It's theatrical legend that Edward Albee wrote his masterwork Who's Afraid of Virginia Woolf? about two male couples. Thom Browne made legend reality today by staging his guys-and-dolls fantasy with an all-male cast. On the one hand, über-pinstriped suits, über-shouldered coats, and menacing glares. On the other, flapper fringes, long strands of pearls, and coquettish stares from under thoroughly modern Millie's cloche hat. All those gangsters and molls, plus socks with zips. Zippered socks!
There are two things that are essential for attendance at a Thom Browne show (well, three, if you count the invitation): patience and a sense of humor. The designer staged his Spring show in Maxim's, the legendary Art Nouveau eatery on rue Royale. With the mercury hitting the mid-90s in the street outside, the shadowy red plush of the restaurant's air-conditioning-free interior took on a semblance of hell. It was an appropriate setting for another of Browne's typically surreal assaults on menswear convention.

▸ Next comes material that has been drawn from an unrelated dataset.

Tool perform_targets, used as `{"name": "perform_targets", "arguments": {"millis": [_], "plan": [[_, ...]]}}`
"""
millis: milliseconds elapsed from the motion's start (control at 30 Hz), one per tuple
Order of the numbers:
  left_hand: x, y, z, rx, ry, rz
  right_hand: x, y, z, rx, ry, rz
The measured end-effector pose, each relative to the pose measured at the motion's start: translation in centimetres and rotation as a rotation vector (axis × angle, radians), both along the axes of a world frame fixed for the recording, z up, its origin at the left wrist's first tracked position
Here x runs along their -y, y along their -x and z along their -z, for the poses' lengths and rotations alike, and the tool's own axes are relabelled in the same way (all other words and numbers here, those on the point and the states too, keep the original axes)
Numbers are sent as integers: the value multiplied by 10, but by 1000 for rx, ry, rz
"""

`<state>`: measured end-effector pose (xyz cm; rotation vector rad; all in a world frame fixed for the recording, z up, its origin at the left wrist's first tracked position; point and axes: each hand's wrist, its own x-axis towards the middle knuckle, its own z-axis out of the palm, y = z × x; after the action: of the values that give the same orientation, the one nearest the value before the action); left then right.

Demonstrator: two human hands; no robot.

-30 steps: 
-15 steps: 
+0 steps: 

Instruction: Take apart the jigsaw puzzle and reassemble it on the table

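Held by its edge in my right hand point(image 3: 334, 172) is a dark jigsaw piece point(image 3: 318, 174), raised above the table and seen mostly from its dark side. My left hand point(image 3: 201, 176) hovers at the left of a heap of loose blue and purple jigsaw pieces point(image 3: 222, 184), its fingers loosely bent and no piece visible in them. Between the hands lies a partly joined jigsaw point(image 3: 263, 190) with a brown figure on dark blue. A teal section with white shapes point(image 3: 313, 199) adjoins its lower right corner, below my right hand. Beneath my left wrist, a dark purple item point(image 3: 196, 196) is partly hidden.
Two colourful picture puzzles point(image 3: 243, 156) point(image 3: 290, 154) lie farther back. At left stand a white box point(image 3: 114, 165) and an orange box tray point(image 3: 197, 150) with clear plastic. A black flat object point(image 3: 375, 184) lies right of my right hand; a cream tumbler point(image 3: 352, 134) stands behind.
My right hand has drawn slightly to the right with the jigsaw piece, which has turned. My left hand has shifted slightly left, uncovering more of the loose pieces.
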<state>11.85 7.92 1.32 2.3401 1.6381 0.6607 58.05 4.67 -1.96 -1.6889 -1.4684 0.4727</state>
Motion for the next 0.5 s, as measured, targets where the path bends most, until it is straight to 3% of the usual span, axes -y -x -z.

He aims to entertain, so what's the point in a po-faced dissection of outfits whose primary purposes were amusement and visual provocation? There were pointers to new facets of the collection that will be seen and sold in stores—those shoulders, for instance, and a new feel for sportiness (look harder, it's there)—but they were literally buried under a weight of patterns and textures that came on as strong as Kabuki.

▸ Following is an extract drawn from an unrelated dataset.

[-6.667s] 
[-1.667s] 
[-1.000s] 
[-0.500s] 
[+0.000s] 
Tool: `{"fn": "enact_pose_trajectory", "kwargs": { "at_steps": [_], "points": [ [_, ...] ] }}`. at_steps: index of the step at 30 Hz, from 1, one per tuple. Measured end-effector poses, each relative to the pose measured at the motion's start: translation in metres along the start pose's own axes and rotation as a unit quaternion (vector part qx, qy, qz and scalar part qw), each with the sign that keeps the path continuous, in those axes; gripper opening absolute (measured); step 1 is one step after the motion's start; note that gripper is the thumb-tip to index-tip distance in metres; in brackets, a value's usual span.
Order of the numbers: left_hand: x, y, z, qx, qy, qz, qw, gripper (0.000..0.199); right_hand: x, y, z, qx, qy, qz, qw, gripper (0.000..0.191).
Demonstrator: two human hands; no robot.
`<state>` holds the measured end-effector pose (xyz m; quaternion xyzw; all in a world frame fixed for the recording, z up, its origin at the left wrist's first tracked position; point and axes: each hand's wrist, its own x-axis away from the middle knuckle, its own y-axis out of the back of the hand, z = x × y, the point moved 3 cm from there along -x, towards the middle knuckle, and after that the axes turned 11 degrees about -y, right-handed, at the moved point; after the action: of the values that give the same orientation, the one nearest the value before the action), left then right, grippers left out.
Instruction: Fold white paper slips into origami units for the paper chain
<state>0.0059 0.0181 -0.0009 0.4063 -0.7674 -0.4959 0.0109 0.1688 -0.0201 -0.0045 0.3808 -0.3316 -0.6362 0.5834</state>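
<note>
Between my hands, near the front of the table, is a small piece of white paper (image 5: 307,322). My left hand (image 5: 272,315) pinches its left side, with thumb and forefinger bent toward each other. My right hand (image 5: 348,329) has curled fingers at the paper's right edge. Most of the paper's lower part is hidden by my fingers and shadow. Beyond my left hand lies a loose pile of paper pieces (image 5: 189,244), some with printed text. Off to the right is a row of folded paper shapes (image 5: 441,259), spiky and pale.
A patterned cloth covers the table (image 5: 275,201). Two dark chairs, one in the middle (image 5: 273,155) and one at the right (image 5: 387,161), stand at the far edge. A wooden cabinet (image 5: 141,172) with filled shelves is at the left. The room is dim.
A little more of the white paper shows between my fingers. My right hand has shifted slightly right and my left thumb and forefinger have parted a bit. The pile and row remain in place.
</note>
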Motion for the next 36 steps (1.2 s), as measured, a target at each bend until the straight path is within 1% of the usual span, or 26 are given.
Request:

And that's where the patience comes in. In a theatrical display such as the one today, Browne's clothes require a stately pace that suspends the usual fashion-show urgency. By the time he showed his Eartha Kitt outfit (it was her voice on the soundtrack as the model paraded in a black sequined caftan decorated with red opium poppies), the Champagne, the plush, and the heat had done for the crowd.